View our latest analysis for Japan Steel Works

Japan Steel Works' Payment Could Potentially Have Solid Earnings Coverage

The dividend yield is a little bit low, but sustainability of the payments is also an important part of evaluating an income stock. Based on the last payment, Japan Steel Works was earning enough to cover the dividend, but free cash flows weren't positive. With the company not bringing in any cash, paying out to shareholders is bound to become difficult at some point.

Over the next year, EPS is forecast to expand by 12.5%. If the dividend continues on this path, the payout ratio could be 35% by next year, which we think can be pretty sustainable going forward.

historic-dividend
TSE:5631 Historic Dividend February 13th 2025

Dividend Volatility

The company's dividend history has been marked by instability, with at least one cut in the last 10 years. The annual payment during the last 10 years was ¥25.00 in 2015, and the most recent fiscal year payment was ¥76.00. This implies that the company grew its distributions at a yearly rate of about 12% over that duration. Despite the rapid growth in the dividend over the past number of years, we have seen the payments go down the past as well, so that makes us cautious.

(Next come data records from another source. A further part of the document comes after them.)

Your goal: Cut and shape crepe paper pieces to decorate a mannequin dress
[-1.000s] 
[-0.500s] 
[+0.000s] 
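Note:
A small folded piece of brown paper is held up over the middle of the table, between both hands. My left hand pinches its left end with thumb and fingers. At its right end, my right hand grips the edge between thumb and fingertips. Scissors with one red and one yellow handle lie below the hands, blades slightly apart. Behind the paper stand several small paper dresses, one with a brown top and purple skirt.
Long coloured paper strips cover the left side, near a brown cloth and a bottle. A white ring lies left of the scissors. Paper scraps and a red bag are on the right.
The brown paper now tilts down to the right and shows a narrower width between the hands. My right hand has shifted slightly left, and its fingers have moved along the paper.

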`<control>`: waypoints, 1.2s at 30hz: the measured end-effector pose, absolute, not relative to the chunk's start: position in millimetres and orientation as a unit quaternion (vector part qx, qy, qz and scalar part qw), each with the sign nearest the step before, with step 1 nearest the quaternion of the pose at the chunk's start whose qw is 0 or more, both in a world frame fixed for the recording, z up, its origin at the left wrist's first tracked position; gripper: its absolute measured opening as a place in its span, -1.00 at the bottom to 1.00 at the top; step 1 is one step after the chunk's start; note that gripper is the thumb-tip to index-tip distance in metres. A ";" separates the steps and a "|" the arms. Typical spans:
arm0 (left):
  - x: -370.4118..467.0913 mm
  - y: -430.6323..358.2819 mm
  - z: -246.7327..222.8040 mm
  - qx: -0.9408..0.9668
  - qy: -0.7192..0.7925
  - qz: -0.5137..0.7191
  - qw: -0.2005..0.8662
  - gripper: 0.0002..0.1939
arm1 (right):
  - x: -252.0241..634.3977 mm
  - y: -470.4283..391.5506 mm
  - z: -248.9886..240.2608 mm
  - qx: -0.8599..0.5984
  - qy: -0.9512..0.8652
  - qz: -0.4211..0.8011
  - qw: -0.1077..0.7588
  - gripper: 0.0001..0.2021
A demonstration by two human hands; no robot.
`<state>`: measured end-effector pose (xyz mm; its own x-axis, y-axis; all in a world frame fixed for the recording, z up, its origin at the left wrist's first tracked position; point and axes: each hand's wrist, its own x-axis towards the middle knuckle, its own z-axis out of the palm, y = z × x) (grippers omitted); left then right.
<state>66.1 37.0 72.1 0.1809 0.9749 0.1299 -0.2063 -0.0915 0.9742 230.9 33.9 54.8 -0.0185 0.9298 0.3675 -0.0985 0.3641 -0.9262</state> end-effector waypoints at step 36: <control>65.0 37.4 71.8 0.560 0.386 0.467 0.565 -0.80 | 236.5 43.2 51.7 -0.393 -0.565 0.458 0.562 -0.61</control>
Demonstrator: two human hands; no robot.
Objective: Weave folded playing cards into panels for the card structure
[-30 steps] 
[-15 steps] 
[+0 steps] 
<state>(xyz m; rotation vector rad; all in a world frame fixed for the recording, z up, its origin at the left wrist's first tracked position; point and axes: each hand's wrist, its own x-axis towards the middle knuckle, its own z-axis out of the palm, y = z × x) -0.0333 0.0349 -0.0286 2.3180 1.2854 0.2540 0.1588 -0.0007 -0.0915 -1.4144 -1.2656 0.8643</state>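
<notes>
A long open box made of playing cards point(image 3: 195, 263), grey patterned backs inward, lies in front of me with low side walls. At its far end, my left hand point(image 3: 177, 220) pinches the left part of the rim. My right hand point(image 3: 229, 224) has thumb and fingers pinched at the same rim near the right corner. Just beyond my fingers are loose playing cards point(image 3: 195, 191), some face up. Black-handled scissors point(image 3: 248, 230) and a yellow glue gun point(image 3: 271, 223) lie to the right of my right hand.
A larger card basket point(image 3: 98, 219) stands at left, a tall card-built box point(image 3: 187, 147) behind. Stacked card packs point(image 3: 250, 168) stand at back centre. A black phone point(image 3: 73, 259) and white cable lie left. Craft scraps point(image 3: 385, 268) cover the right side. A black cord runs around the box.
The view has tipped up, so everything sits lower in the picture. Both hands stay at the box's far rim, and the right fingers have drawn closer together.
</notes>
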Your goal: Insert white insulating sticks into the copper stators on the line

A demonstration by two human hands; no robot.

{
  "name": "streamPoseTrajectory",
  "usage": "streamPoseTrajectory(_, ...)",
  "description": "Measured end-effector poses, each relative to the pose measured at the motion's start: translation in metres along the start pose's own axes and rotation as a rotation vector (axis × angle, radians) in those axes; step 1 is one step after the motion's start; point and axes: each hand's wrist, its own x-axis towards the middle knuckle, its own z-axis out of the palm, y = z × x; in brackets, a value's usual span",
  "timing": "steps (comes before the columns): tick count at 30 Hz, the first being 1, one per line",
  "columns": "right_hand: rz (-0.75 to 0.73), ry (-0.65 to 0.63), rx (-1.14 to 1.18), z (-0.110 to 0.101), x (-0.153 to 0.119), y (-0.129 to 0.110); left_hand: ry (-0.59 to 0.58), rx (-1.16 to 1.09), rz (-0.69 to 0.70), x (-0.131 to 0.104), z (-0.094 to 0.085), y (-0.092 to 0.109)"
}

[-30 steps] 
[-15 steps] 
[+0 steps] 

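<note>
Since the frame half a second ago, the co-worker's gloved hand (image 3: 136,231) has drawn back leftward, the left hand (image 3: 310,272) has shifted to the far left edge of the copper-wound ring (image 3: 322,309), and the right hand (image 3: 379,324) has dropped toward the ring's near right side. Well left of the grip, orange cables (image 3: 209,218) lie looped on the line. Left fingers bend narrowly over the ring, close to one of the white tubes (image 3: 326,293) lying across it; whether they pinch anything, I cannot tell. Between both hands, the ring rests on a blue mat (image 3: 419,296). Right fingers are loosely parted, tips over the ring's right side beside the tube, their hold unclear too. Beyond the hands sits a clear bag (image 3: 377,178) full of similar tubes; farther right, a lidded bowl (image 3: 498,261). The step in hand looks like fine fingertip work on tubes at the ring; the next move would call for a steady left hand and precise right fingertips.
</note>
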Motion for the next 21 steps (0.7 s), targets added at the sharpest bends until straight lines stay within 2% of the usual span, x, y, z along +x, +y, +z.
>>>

Japan Steel Works May Find It Hard To Grow The Dividend

With a relatively unstable dividend, it's even more important to see if earnings per share is growing. However, Japan Steel Works has only grown its earnings per share at 3.2% per annum over the past five years. While EPS growth is quite low, Japan Steel Works has the option to increase the payout ratio to return more cash to shareholders.

In Summary

In summary, while it's always good to see the dividend being raised, we don't think Japan Steel Works' payments are rock solid. While the low payout ratio is a redeeming feature, this is offset by the minimal cash to cover the payments. We would be a touch cautious of relying on this stock primarily for the dividend income.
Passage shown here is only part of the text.